**About this task**
Each entry is to be repeated word for word, and the images are to be dropped.

**Task inputs**
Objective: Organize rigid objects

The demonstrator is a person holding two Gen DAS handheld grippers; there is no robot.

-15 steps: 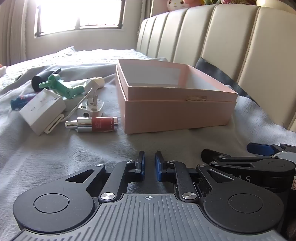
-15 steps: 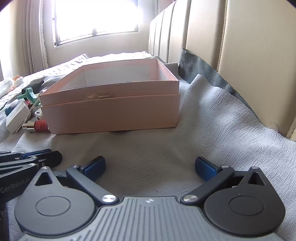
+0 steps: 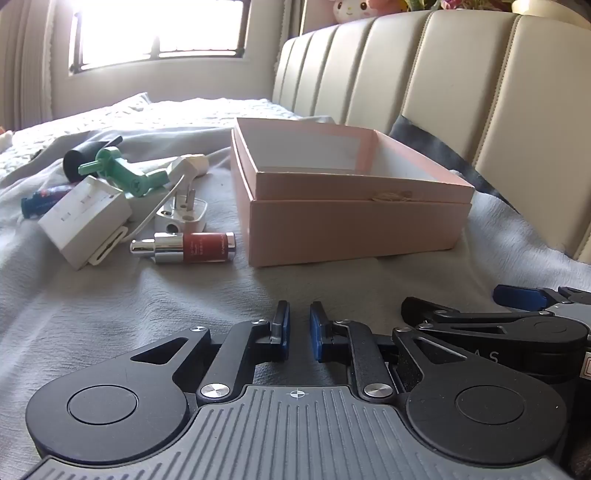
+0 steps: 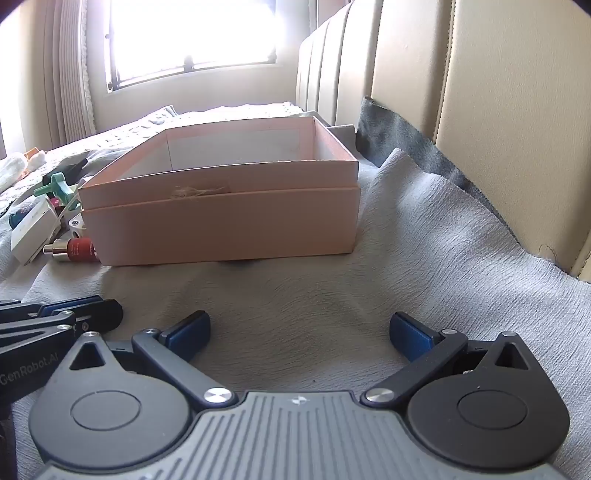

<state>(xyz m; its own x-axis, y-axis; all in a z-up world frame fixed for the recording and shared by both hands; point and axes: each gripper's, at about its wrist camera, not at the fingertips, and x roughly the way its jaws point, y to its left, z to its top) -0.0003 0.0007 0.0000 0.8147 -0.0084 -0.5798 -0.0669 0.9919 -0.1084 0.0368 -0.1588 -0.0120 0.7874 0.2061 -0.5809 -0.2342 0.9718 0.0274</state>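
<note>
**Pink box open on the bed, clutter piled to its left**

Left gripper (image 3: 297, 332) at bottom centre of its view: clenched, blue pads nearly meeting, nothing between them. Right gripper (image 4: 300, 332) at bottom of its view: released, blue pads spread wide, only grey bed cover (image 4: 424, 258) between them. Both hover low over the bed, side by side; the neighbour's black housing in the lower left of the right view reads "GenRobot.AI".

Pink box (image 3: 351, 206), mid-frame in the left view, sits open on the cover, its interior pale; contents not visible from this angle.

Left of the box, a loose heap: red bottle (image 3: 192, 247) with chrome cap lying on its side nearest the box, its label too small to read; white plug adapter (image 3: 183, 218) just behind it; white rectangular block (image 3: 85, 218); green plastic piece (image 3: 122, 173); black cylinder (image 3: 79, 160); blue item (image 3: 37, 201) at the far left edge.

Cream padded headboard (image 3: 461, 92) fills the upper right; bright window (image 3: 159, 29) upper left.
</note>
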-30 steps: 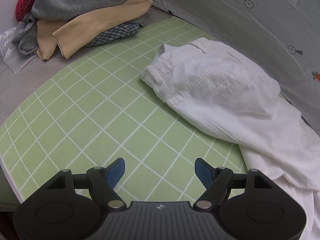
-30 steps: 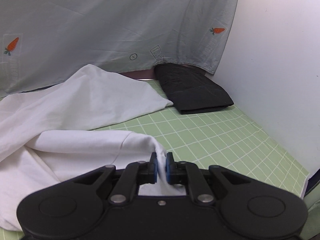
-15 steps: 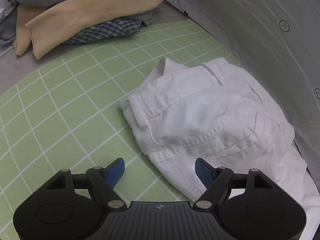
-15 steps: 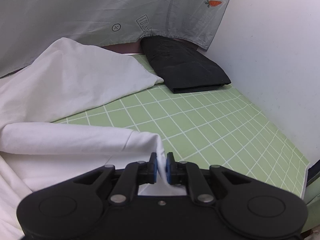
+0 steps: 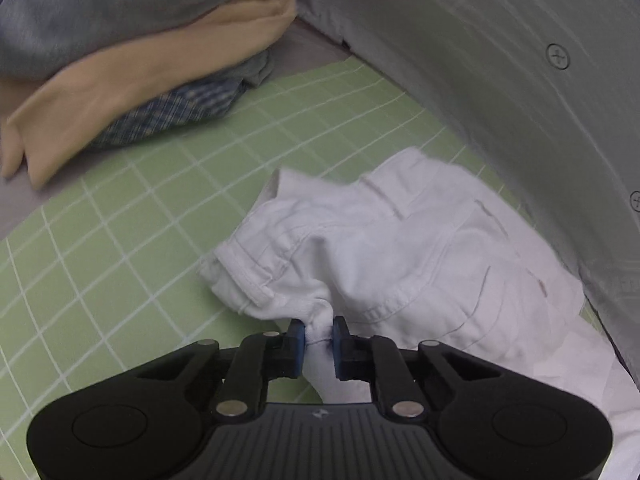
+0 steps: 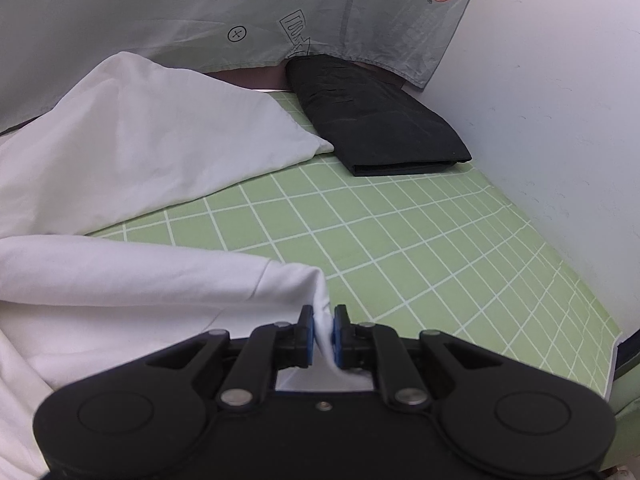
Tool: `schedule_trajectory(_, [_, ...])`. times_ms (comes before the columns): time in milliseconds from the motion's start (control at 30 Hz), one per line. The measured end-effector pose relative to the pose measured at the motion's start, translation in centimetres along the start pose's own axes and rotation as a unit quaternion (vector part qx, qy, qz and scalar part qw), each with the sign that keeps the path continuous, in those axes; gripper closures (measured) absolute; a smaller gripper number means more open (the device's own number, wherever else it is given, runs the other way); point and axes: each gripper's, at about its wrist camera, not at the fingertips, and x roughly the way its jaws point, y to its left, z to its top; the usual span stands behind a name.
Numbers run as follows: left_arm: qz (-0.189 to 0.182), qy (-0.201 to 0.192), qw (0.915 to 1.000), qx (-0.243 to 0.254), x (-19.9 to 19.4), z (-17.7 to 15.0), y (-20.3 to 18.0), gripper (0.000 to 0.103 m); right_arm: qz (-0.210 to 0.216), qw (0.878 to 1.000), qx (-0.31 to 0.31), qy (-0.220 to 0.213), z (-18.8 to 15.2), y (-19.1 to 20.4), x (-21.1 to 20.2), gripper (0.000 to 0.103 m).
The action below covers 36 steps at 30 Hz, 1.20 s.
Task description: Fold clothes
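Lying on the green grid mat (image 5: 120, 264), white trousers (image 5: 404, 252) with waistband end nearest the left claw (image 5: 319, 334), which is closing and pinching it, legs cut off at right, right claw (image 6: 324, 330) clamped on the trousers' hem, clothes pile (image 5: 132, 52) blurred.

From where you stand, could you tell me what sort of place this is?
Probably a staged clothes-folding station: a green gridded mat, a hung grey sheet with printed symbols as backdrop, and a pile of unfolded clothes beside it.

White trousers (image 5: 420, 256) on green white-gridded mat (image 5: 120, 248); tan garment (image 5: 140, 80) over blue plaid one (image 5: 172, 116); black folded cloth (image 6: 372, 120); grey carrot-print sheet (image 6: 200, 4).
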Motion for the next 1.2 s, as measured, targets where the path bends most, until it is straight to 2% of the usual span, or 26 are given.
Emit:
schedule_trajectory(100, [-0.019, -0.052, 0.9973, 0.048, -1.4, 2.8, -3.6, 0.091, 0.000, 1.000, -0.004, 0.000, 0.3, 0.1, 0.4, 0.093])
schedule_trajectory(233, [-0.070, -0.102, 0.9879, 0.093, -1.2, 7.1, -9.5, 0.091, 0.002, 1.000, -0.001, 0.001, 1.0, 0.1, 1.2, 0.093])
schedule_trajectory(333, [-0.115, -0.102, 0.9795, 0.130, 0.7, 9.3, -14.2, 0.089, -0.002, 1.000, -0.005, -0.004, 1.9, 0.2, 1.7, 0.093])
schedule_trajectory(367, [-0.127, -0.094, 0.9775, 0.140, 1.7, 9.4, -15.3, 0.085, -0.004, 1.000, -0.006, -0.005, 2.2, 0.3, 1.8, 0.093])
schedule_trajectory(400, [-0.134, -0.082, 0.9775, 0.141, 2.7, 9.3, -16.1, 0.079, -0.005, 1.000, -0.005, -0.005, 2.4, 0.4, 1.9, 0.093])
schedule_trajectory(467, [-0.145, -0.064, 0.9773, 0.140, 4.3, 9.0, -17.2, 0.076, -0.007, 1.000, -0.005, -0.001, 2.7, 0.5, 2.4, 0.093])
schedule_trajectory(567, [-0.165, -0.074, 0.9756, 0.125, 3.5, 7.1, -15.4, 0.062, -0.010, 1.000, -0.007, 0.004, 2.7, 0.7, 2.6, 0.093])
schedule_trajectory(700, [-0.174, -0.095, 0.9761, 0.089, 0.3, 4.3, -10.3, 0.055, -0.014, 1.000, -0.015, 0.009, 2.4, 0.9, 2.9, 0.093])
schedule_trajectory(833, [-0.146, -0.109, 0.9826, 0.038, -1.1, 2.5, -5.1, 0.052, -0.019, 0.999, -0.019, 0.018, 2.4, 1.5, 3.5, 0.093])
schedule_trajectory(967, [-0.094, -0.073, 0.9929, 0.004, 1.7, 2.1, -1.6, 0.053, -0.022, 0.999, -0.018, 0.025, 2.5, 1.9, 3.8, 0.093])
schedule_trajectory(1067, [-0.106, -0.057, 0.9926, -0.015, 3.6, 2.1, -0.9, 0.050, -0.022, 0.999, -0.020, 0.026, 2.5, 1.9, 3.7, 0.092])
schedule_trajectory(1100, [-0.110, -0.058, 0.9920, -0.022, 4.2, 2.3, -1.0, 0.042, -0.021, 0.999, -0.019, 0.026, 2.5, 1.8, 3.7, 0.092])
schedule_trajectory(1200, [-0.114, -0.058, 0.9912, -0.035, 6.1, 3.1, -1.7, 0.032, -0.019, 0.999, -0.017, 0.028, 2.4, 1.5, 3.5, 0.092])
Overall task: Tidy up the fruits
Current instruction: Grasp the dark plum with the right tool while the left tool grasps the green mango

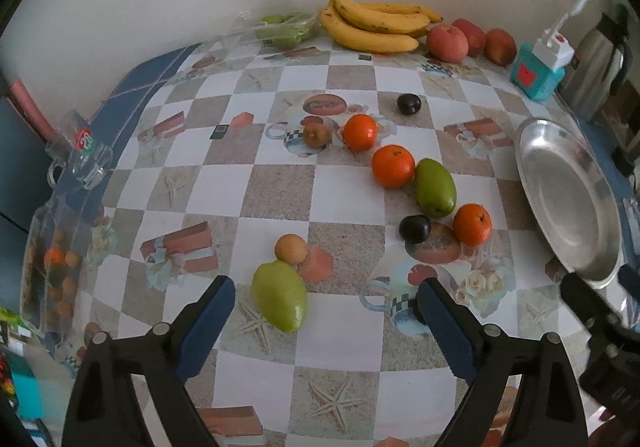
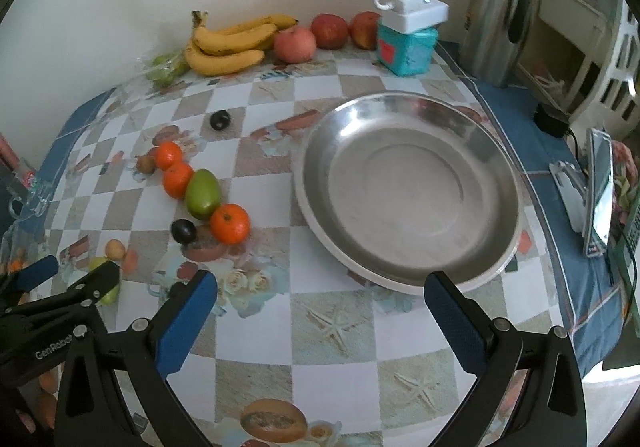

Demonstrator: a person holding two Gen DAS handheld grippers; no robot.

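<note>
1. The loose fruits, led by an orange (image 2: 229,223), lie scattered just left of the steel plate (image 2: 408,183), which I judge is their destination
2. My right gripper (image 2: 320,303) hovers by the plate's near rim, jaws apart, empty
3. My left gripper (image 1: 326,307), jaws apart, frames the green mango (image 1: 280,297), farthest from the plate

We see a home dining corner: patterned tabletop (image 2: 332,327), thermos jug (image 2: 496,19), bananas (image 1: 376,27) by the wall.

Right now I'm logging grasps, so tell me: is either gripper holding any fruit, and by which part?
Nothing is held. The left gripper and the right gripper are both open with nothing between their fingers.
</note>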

**Solution for this problem**
Objective: Organize rigid objects

The demonstrator is a person holding two Gen DAS handheld grippers; there is no robot.

-15 steps: 
-15 steps: 
+0 steps: 
+0 steps: 

<state>(xyz m; its own x-axis, y-axis; all in a z-up world frame fixed for the recording and shared by both hands; point and axes: each gripper's, at about its wrist camera, not at the fingertips, and x roughly the way its jaws point, y to its left, z to its top) -0.0003 0.0007 0.0000 0.8147 -0.0084 -0.5798 -0.0669 0.9919 -0.1084 0.0368 -0.1588 -0.0120 0.7874 0.2061 -0.5809 -0.2342 0.9718 0.0274</state>
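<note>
**Pink box open on the bed, clutter piled to its left**

Left gripper (image 3: 297, 332) at bottom centre of its view: clenched, blue pads nearly meeting, nothing between them. Right gripper (image 4: 300, 332) at bottom of its view: released, blue pads spread wide, only grey bed cover (image 4: 424, 258) between them. Both hover low over the bed, side by side; the neighbour's black housing in the lower left of the right view reads "GenRobot.AI".

Pink box (image 3: 351, 206), mid-frame in the left view, sits open on the cover, its interior pale; contents not visible from this angle.

Left of the box, a loose heap: red bottle (image 3: 192, 247) with chrome cap lying on its side nearest the box, its label too small to read; white plug adapter (image 3: 183, 218) just behind it; white rectangular block (image 3: 85, 218); green plastic piece (image 3: 122, 173); black cylinder (image 3: 79, 160); blue item (image 3: 37, 201) at the far left edge.

Cream padded headboard (image 3: 461, 92) fills the upper right; bright window (image 3: 159, 29) upper left.
</note>
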-30 steps: 
-30 steps: 
-15 steps: 
-15 steps: 
+0 steps: 
+0 steps: 
Tool: `schedule_trajectory(_, [_, ...])`. times_ms (comes before the columns): time in milliseconds from the motion's start (control at 30 Hz), one per line. The measured end-effector pose relative to the pose measured at the motion's start, translation in centimetres along the start pose's own axes and rotation as a unit quaternion (vector part qx, qy, qz and scalar part qw), each with the sign that keeps the path continuous, in those axes; gripper closures (measured) absolute; a smaller gripper number means more open (the device's own number, wherever else it is given, runs the other way); point and axes: each gripper's, at about its wrist camera, not at the fingertips, and x roughly the way its jaws point, y to its left, z to its top; the usual span stands behind a name.
Numbers run as follows: left_arm: qz (-0.189 to 0.182), qy (-0.201 to 0.192), qw (0.915 to 1.000), qx (-0.243 to 0.254), x (-19.9 to 19.4), z (-17.7 to 15.0), y (-20.3 to 18.0), gripper (0.000 to 0.103 m); right_arm: qz (-0.210 to 0.216), qw (0.878 to 1.000), qx (-0.31 to 0.31), qy (-0.220 to 0.213), z (-18.8 to 15.2), y (-19.1 to 20.4), x (-21.1 to 20.2), gripper (0.000 to 0.103 m).
The action below covers 36 steps at 30 Hz, 1.20 s.
Task description: Fold clothes
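Lying on the green grid mat (image 5: 120, 264), white trousers (image 5: 404, 252) with waistband end nearest the left claw (image 5: 319, 334), which is closing and pinching it, legs cut off at right, right claw (image 6: 324, 330) clamped on the trousers' hem, clothes pile (image 5: 132, 52) blurred.

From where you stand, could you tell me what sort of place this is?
Probably a staged clothes-folding station: a green gridded mat, a hung grey sheet with printed symbols as backdrop, and a pile of unfolded clothes beside it.

White trousers (image 5: 420, 256) on green white-gridded mat (image 5: 120, 248); tan garment (image 5: 140, 80) over blue plaid one (image 5: 172, 116); black folded cloth (image 6: 372, 120); grey carrot-print sheet (image 6: 200, 4).
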Motion for the next 1.2 s, as measured, targets where the path bends most, until it is straight to 2% of the usual span, or 26 are given.
Emit:
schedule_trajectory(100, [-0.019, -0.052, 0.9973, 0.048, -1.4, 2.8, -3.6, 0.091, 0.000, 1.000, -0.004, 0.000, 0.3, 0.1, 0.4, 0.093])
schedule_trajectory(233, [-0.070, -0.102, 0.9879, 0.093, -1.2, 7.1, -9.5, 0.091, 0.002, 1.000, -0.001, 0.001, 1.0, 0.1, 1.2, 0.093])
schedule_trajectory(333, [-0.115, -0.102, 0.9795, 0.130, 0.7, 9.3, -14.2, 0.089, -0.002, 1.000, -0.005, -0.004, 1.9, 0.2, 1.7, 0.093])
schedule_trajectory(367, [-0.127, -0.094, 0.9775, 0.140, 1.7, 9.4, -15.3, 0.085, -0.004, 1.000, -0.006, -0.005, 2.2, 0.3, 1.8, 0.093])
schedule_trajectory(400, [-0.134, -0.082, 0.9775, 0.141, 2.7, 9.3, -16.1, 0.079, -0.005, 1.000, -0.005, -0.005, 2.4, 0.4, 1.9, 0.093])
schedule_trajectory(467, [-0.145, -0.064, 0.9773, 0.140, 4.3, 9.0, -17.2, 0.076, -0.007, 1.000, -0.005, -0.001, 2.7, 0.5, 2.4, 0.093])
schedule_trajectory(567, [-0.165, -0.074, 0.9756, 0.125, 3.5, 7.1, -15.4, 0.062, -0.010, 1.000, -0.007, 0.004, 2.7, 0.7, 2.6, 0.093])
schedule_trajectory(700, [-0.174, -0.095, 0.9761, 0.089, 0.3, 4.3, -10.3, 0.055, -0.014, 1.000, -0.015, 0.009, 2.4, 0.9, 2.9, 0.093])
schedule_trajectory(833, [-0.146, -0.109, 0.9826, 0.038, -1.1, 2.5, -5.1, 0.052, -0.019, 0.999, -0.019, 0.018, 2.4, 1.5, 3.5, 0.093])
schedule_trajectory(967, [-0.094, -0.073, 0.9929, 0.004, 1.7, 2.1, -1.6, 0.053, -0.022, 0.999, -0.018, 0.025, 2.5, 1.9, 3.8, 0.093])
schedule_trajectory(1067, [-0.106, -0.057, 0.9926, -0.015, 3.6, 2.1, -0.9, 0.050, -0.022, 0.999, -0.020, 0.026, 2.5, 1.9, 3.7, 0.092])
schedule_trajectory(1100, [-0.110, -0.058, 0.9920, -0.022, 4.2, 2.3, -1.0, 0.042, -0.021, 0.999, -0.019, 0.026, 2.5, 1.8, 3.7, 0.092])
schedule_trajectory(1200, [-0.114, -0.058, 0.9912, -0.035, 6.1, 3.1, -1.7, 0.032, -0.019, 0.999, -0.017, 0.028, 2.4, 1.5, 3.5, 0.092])
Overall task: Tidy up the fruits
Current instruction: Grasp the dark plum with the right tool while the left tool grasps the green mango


Demonstrator: a person holding two Gen DAS handheld grippers; no robot.

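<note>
1. The loose fruits, led by an orange (image 2: 229,223), lie scattered just left of the steel plate (image 2: 408,183), which I judge is their destination
2. My right gripper (image 2: 320,303) hovers by the plate's near rim, jaws apart, empty
3. My left gripper (image 1: 326,307), jaws apart, frames the green mango (image 1: 280,297), farthest from the plate

We see a home dining corner: patterned tabletop (image 2: 332,327), thermos jug (image 2: 496,19), bananas (image 1: 376,27) by the wall.

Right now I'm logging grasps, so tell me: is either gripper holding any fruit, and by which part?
Nothing is held. The left gripper and the right gripper are both open with nothing between their fingers.
</note>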

The required output has been given in full.